What you need to do -> Reproduce word for word the lines of the listing from the first one through the one with "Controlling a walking", omitting every picture.

· · ·

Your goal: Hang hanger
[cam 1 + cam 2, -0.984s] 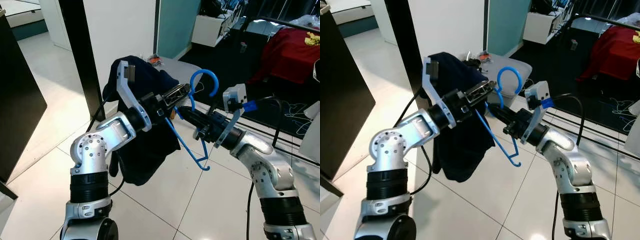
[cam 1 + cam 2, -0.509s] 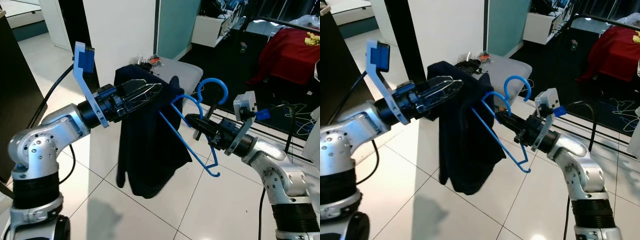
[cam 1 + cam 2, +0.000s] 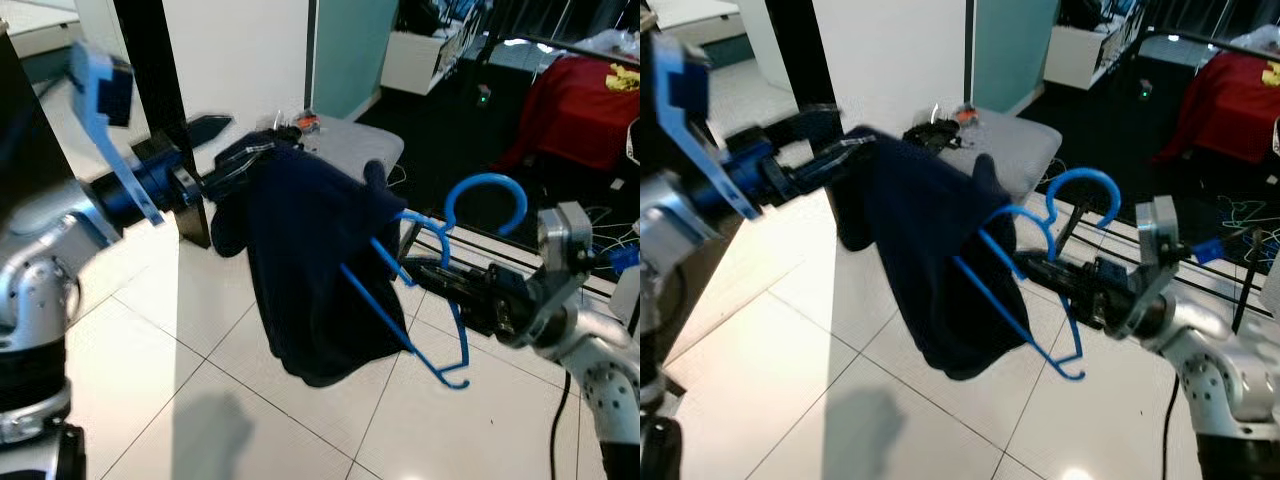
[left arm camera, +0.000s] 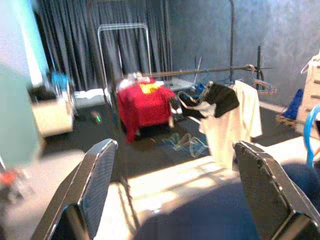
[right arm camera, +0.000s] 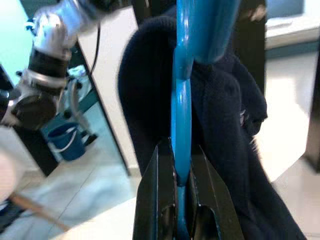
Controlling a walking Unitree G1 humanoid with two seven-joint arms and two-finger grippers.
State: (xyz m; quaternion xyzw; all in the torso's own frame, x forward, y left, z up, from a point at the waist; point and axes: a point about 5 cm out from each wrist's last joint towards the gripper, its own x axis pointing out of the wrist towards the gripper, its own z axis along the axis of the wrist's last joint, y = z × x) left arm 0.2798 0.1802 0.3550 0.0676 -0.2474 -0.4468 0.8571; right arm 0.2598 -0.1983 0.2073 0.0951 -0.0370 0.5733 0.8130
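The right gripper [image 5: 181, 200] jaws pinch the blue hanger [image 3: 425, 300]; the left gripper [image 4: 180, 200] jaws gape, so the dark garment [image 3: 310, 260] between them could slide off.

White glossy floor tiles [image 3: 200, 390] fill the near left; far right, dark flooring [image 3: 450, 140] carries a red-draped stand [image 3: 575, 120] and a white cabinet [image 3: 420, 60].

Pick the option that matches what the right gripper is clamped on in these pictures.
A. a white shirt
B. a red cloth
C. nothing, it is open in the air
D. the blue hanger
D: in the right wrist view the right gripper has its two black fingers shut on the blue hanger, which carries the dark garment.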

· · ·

Result for this task ->
Your goal: Hang hanger
[cam 1 + cam 2, -0.984s] 
[cam 1 + cam 2, -0.509s] 
[cam 1 + cam 2, +0.000s] 
[left arm camera, +0.000s] 
[right arm camera, +0.000s] 
Controlling a walking Unitree G1 humanoid with two seven-joint arms and two-finger grippers.

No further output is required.